What to work on: Only the lines from the opening of the material through the one containing "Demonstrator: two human" should be reproduced, each exactly as it stands.

*** Source data ***

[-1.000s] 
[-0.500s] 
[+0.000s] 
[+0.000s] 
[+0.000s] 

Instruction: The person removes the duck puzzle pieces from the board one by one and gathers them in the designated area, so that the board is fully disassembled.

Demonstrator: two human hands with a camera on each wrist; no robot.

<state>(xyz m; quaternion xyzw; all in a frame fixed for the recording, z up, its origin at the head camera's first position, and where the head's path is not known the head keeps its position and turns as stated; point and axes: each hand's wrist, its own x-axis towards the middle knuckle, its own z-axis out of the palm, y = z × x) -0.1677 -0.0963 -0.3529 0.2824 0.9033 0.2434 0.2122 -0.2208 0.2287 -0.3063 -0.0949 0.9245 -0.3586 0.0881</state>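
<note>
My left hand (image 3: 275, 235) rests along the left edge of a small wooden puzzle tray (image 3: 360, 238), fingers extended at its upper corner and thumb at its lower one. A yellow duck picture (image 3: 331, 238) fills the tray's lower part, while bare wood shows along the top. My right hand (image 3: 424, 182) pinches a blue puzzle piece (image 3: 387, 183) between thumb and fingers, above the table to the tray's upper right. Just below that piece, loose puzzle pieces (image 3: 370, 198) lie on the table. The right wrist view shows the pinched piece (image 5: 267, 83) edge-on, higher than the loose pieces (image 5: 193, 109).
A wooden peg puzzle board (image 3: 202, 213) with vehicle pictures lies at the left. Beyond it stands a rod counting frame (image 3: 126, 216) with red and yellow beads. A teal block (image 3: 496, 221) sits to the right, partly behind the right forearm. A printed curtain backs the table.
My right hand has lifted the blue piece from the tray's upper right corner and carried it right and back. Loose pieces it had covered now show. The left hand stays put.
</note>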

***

Task answer:
[-1.000s] 
[-0.500s] 
[+0.000s] 
[+0.000s] 
[+0.000s] 

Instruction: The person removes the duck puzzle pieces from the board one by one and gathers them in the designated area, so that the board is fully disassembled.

Demonstrator: two human hands with a camera on each wrist; no robot.

The response to this exercise is complete.